Answer: The rules for retiring under CSRS without an age-related penalty are as follows: age 62 with five years of service, age 60 with 20 years of service and age 55 with 30 years of service.

7. Retirement eligibility — FERS
Question: When am I eligible for retirement under FERS without a penalty?
Answer: The rules for retiring under FERS without an age-related penalty are as follows: age 62 with five years of service, age 60 with 20 years of service, or at your minimum retirement age (MRA) with 30 years of service. MRAs range from 55 for those born before 1948 to 57 for those born in 1970 or later.

8. Government pension offset; windfall elimination provision

Question: What is the government pension offset? What is the windfall elimination provision?

Answer: These provisions of law reduce the Social Security benefits of some federal employees. The government pension offset reduces the Social Security spousal benefit of anyone who is receiving an annuity from a retirement system under which he didn’t pay Social Security taxes, such as CSRS. The effect is severe because it reduces the Social Security spousal benefit by \$1 for every \$3 that such a retiree receives in his annuity. In most cases, the Social Security spousal benefit is eliminated. Under the windfall elimination provision, the Social Security benefit of anyone receiving an annuity in whole or part from a retirement system where he didn’t pay Social Security taxes, such as CSRS, and has fewer than 30 years of so-called substantial earnings under Social Security will have his annuity computed under a modified formula. The first multiplier in that formula — 90 percent — is reduced by five percentage points for every year of substantial earnings fewer than 30 until it reaches 40 percent for those with 20 or fewer years.

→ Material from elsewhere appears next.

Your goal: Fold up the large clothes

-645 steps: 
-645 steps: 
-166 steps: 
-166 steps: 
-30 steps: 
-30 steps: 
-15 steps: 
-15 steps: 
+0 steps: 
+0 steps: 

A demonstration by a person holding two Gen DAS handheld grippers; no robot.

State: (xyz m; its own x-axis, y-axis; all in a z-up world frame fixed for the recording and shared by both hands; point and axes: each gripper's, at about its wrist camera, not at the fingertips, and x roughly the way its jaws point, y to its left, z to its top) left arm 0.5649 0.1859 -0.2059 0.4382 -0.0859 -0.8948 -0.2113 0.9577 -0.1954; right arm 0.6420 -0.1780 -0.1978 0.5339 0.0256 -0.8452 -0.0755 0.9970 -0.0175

9. Health insurance after retirement

Question: If you keep federal heath insurance when you retire, is the health benefit the same in retirement as when you are a full-time employee? And, does the premium cost change in retirement? How does Medicare affect health insurance if you have federal health insurance after retirement? Is there any benefit to having Part B Medicare?

Answer: The benefits for FEHBP plans are the same. The premiums are the same, unless you are retired from the U.S. Postal Service. In that case, your premiums will go up. That’s because the Postal Service subsidizes the premiums of its employees, but postal retirees pay the same rates as all other federal employees and retirees. For most retirees, the combination of an FEHBP plan and Medicare A and B results in their having few if any out-of-pocket costs. Whether it is worth the premiums you’d have to pay for Part B is a decision you’ll have to make.